Lysa kneeled down there face drowning shock. She couldn't track Owen's movements. It was like those mysterious people at the abandoned station, he vanished like them. Reaching a level of speed that makes one look like one disappeared and still that's not what shocked Lysa. What shocked her was the fact despite having no mana Owen's killing intent was... suffocating.

With one clean strike, a deep cut the beast roared in pain before burrowing back into the ground to retreat.

Owen landed gracefully as he exhaled deeply. 

They survived.

Barely.

No victory. No relief.

Brunn sat against a tree, breathing hard. "Okay," he rasped. "I'm gonna need a new spine after this."

Lysa rushed to Owen, hands glowing faintly as she checked him over. "You're an idiot."

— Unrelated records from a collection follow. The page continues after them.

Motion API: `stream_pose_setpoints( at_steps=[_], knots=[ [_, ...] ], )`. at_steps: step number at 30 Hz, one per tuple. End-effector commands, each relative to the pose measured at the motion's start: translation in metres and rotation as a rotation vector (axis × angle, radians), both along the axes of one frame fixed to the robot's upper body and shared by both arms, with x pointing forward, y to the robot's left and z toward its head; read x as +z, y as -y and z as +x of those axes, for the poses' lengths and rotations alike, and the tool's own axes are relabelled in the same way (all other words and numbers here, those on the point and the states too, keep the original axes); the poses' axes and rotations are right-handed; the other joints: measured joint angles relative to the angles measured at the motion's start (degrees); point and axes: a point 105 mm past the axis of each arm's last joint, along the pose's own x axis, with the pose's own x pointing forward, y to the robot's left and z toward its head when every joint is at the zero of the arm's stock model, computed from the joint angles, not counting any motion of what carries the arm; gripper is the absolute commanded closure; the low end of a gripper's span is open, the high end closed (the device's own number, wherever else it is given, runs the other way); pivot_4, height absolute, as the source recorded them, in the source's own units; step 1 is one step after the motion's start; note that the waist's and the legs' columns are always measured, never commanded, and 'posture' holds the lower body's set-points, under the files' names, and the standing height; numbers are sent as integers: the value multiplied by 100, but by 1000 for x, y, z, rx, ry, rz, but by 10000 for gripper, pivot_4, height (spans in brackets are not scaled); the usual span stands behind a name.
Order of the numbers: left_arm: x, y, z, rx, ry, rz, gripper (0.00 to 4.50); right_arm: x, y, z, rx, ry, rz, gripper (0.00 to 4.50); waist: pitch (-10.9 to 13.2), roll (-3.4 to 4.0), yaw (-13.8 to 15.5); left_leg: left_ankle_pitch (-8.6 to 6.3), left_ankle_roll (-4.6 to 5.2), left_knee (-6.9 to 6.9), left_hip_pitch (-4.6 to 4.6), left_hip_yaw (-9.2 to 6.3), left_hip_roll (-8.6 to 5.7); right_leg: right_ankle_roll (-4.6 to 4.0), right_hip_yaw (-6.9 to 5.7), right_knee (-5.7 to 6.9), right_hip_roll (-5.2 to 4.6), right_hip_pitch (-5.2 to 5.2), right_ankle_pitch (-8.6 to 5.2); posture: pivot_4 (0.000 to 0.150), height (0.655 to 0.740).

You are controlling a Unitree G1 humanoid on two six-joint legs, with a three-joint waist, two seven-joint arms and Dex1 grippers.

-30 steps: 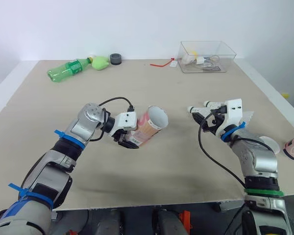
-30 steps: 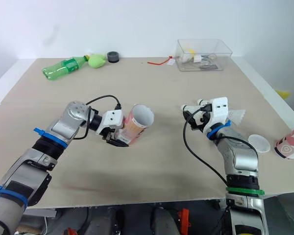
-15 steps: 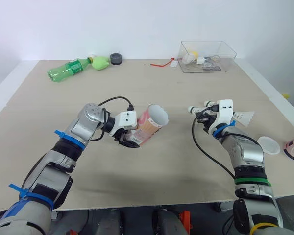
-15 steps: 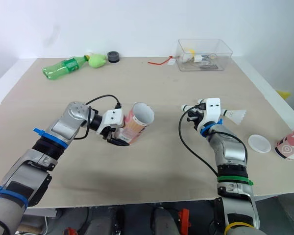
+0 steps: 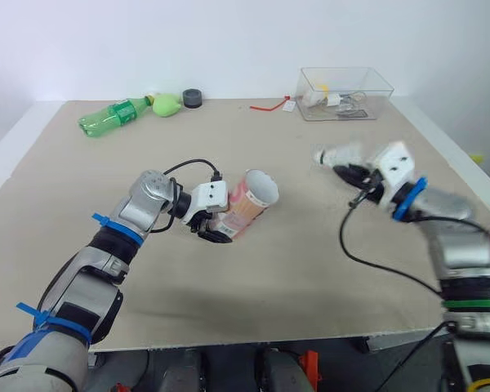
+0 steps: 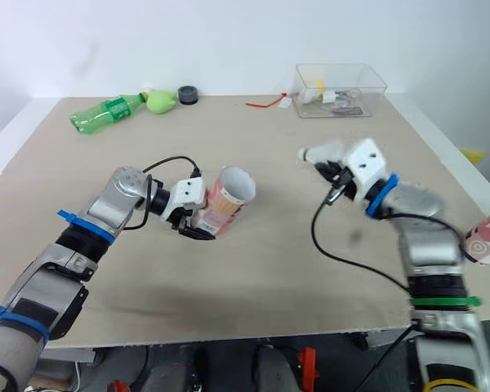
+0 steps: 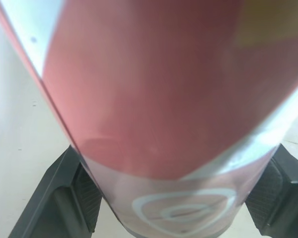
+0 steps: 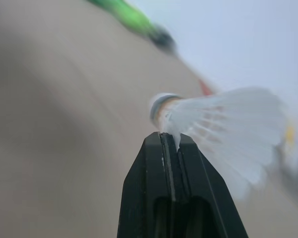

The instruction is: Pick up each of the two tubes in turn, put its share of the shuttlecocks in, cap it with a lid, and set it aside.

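A pink and white tube [image 5: 247,211] is held tilted just above the table, its open mouth [image 5: 262,189] facing up and to the right. My left gripper [image 5: 216,226] is shut on its lower end; in the left wrist view the tube [image 7: 164,99] sits between the black fingers [image 7: 59,198]. To the right my right gripper [image 5: 353,171] is raised over the table, shut on a white shuttlecock [image 5: 333,155]. The right wrist view shows its fingertips [image 8: 170,138] pinching the shuttlecock [image 8: 223,129] by the feathers near the cork. A second pink tube [image 6: 486,239] lies at the table's right edge.
Along the far edge lie a green plastic bottle [image 5: 114,116], a green object [image 5: 168,103], a black cap [image 5: 193,98] and a red tie [image 5: 269,105]. A clear box [image 5: 345,94] with small items stands at the far right.
My right gripper shut on the shuttlecock and has lifted it off the table, swinging up and to the right. The left gripper and its tube have stayed put.
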Motion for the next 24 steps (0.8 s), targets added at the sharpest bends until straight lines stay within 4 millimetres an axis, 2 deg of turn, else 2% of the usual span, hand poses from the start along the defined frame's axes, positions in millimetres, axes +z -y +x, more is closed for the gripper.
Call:
stream_pose_setpoints(
  at_steps=[1, 5, 10, 19, 24],
  knots=[
    [7, -4, 8, 20, 17, 1, 13468, 28, -37, -41, 341, 84, -132, 44751, 0, -1, -8, 0, 0, -1, 1, -2, 2, -3, 0, 0, 4, 0, 1, 1500, 7400],
    [6, -3, 10, 16, 16, 2, 13468, 33, -59, -49, 452, 113, -218, 44751, 0, -1, -5, 2, -1, 1, 6, -5, 14, -41, -1, 2, 18, 1, -4, 1500, 7400],
    [6, 4, 5, -19, 9, -6, 13468, 28, -80, -38, 496, 133, -266, 44751, 0, -1, -5, 3, -1, 3, 2, 6, 19, -44, 8, 3, 6, -4, -4, 1500, 7400],
    [7, 8, 2, -23, 0, -21, 13468, 12, -81, -20, 538, 115, -386, 44751, 1, -1, 39, -7, 10, 2, -12, 9, -1, -35, 5, 1, -16, -11, 13, 1500, 7400],
    [5, 5, 0, -16, -9, -19, 13468, 16, -81, -17, 545, 128, -380, 44751, 1, -1, 38, -9, 13, 2, -11, 7, -1, -37, 3, 2, -16, -11, 12, 1500, 7400]
  ],
)
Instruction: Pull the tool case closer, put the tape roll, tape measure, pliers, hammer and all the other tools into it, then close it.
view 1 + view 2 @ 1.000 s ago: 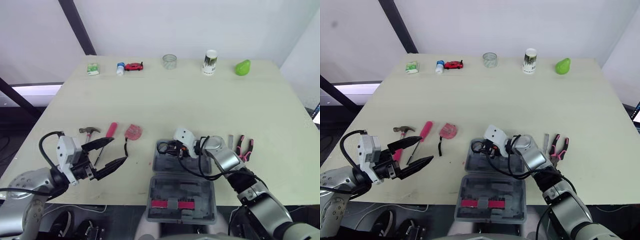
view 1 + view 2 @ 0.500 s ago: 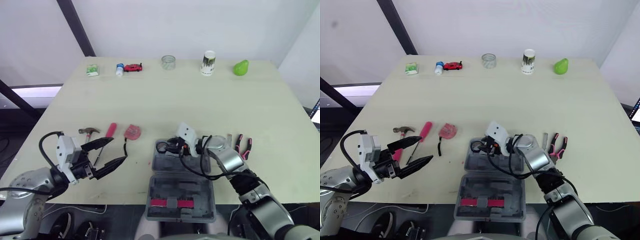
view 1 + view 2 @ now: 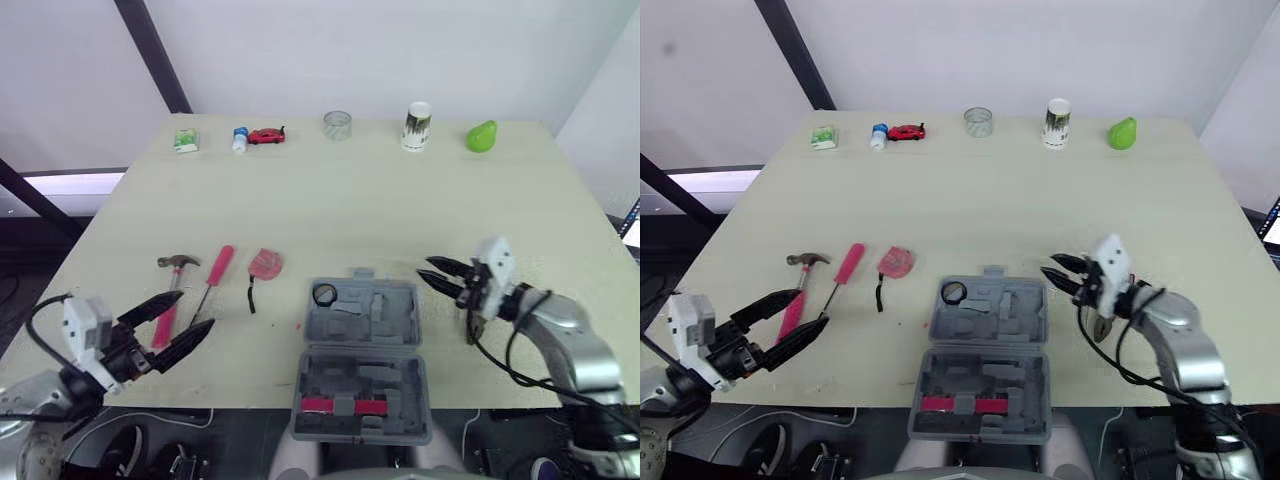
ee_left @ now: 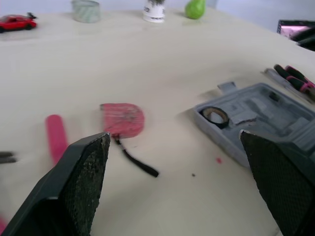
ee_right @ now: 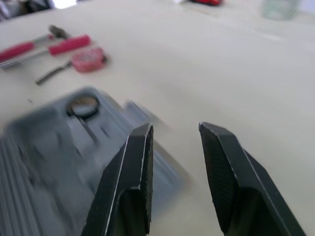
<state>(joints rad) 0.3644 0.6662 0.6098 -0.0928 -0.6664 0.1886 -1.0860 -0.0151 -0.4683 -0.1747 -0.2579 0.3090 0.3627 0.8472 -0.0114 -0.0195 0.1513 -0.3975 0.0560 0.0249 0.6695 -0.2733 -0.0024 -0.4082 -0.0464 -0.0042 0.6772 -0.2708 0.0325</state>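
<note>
Left gripper (image 3: 198, 310) hangs spread wide and empty at the near edge of the table (image 3: 400, 200), fingertips right by the pink handle of the hammer (image 3: 167, 310). Right gripper (image 3: 424, 268) sits to the right of the open tool case (image 3: 395, 310), fingers a narrow gap apart, nothing in them. Tape roll (image 3: 324, 294) is in the case's far-left pocket.

Now the hammer: lying flat, long axis running near to far, steel head at the far end, handle towards the robot. Stiff and head-heavy, I'd say, so grip well up the handle or it tips. Screwdriver (image 3: 215, 275) lies just beside it, so pinch cleanly.
</note>
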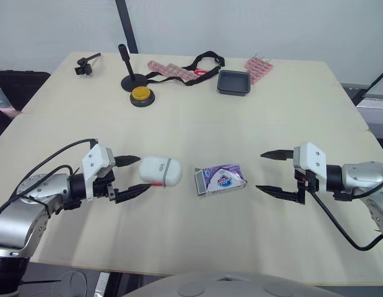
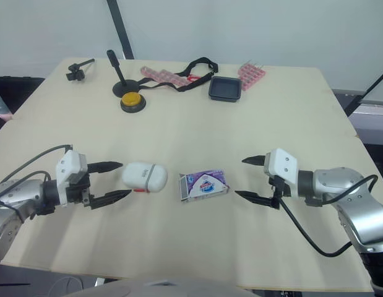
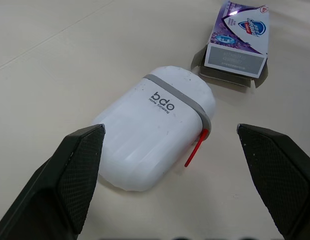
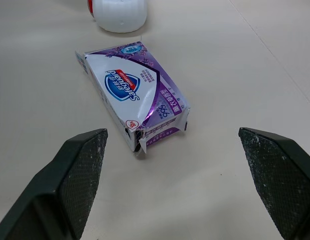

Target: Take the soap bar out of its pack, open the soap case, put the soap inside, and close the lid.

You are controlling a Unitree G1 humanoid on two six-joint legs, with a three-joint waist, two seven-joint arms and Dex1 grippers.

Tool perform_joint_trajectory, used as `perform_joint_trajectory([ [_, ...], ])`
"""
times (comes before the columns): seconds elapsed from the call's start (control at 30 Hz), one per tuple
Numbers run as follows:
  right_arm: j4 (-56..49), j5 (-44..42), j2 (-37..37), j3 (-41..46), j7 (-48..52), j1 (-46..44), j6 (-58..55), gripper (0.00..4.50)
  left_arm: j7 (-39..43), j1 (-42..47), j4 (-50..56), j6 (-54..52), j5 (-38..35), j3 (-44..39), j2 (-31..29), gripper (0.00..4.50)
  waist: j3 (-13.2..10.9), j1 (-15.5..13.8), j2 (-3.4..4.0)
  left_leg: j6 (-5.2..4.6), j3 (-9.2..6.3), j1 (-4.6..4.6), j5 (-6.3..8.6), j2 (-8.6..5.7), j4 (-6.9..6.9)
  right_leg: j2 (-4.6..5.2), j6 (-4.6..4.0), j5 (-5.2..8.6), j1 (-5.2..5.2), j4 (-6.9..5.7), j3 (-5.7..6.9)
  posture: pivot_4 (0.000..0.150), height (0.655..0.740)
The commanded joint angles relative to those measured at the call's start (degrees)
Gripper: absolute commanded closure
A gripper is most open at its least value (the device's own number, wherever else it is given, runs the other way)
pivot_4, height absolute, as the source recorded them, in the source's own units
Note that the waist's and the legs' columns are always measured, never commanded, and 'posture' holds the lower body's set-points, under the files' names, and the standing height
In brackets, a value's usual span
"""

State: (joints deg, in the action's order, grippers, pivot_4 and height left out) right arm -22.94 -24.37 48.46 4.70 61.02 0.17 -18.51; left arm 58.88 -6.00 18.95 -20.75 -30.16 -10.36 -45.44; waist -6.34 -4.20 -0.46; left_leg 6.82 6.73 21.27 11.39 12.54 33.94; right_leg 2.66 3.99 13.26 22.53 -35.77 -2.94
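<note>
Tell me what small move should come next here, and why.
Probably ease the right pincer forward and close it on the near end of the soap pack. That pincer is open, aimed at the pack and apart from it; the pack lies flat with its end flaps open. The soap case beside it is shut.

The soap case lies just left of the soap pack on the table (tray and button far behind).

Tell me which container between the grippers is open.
The purple soap pack: its end flaps stand splayed. The white soap case beside it, on the robot's left, has its lid shut.
</note>
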Motion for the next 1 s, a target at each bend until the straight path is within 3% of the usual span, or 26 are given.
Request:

He coughed. "You're welcome."

That night, nobody slept much.

Owen sat awake, Seishi across his knees, staring into the dark.

He'd been close.

Too close.

For the first time since becoming a mercenary, a thought crept in quiet, dangerous.

What if I can't protect them?

His pendant felt colder than usual.

They didn't talk about what almost happened.

That was the rule the next morning. Not spoken, just understood.

Brunn woke up sore, cracked a joke about needing a new spine, and went back to being loud. Lysa busied herself checking supplies, hands steady, voice normal. Owen sharpened his blade in silence, the soft scrape of metal the only sound he trusted.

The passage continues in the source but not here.